Now, if you were to ask me what I remember from the adaptation(s), I would say… the dwarves throwing things around Bilbo’s house at the beginning, the guy who plays Thorin Oakenshield glowering, the return of some of my elf pals from the LOTR films, Benedict Cumberbatch voicing the dragon for some reason and… that’s it. Why did I give up eight hours of my one precious life to sit, fuming, in the dark, willing these movies to hurry up and end? Why did this average-length children’s fantasy novel need to be three films? Why did each film have to be two-and-a-half hours long? Why did I subject myself to bout after bout of plodding, bloated anti-entertainment every Christmas week for three straight years? Why did I not just save my money and reread the book? Great questions, all.
–Dan Sheehan, Book Marks Editor-in-Chief
Rebecca (2020)
based on: Rebecca by Daphne du Maurier (1938)
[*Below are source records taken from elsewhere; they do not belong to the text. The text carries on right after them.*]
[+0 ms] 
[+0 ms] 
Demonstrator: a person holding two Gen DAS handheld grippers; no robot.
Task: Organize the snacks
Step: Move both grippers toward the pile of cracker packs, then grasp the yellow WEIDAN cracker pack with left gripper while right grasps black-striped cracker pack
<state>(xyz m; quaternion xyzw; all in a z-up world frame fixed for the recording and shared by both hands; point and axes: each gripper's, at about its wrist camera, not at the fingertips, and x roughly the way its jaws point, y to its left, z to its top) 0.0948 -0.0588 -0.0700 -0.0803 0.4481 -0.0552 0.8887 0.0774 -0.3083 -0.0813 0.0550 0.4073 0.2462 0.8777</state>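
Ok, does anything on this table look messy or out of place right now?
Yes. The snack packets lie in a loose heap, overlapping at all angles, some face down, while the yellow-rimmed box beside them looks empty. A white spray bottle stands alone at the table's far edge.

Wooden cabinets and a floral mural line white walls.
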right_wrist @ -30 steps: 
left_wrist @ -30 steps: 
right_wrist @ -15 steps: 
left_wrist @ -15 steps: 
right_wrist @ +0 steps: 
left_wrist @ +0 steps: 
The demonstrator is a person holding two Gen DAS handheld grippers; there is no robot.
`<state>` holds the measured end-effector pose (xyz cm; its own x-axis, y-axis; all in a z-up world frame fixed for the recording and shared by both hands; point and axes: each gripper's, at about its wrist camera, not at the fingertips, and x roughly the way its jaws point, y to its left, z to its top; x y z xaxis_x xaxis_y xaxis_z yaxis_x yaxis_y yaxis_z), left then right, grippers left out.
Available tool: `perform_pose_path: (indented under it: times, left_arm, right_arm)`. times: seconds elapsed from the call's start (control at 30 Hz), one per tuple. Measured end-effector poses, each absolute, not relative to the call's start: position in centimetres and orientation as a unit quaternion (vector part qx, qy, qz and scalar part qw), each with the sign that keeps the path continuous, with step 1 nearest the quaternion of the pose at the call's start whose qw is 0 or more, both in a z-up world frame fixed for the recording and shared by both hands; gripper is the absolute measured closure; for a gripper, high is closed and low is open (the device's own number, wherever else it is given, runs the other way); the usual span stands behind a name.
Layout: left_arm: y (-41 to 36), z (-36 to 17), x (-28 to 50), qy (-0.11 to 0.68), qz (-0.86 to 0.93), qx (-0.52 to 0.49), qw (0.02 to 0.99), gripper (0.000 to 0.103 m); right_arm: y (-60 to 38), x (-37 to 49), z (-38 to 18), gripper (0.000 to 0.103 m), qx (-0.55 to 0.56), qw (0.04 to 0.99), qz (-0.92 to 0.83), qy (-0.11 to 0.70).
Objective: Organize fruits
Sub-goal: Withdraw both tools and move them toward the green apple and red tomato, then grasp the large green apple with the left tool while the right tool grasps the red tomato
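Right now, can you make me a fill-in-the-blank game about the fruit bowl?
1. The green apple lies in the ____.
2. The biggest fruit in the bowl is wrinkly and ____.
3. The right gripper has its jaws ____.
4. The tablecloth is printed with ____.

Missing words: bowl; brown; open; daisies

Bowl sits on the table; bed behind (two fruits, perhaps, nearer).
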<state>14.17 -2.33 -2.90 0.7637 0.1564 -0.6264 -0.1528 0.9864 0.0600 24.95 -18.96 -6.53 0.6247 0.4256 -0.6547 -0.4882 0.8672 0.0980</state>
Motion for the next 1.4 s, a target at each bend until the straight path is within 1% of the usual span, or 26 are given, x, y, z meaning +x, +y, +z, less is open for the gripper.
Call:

screenplay by Jane Goldman, Joe Shrapnel, and Anna Waterhouse
It’s not always that critics and audiences agree, but they agree on this: Hitchcock’s 1940 film adaptation of Rebecca—starring Laurence Olivier and Joan Fontaine—slaps (at a whopping 98 percent on Rotten Tomatoes), while the 2020 version—starring Armie Hammer and Lily James—splats (its 39 percent Rotten Tomatoes score feels… generous).
It makes sense that Hollywood would want to bring Daphne du Maurier’s tantalizing 1938 gothic novel to a new generation of viewers, but giving it the glossy Netflix treatment is a complete waste of source material (and presumably $$). It’s not dark enough, not strange enough, not sexy enough. (It’s definitely not queer enough.) And that’s just if you can get past the Armie Hammer of it all—mileage may vary on that one. To the casting director, I say: if you’re going to cast Lily James as a doe-eyed ingenue, at least try to make her less hot. (Though she has a high bar to reach, set by the tight-lipped Judith Anderson in Hitchcock’s version, Kristin Scott Thomas does make for a convincing Mrs. Danvers.)
The film never seems to know what it wants to be: a tense domestic thriller? A fizzy romance? A feminist critique on “standing by your man”? A bildungsroman for the second Mrs. de Winter? I’m frankly surprised they didn’t lean into the true crime aspect more. I suppose it’s beautiful to look at, but I’m more excited about director Ben Wheatley’s next project: The Meg 2.
–Eliza Smith, special projects editor
Under the Volcano (1984)
based on: Under the Volcano by Malcolm Lowry (1947)
directed by John Huston; screenplay by Guy Gallo
John Huston’s misguided adaptation of Under the Volcano is doubly frustrating because Huston is also responsible for one of the very best (and most unlikely) literary adaptations of all time: James Joyce’s near-perfect short story, “The Dead.” But where Huston is able to go measure for measure with the uncanny music of Joyce’s emotional ebb and flow, he makes a total mess of Malcolm Lowry’s elliptically structured novel.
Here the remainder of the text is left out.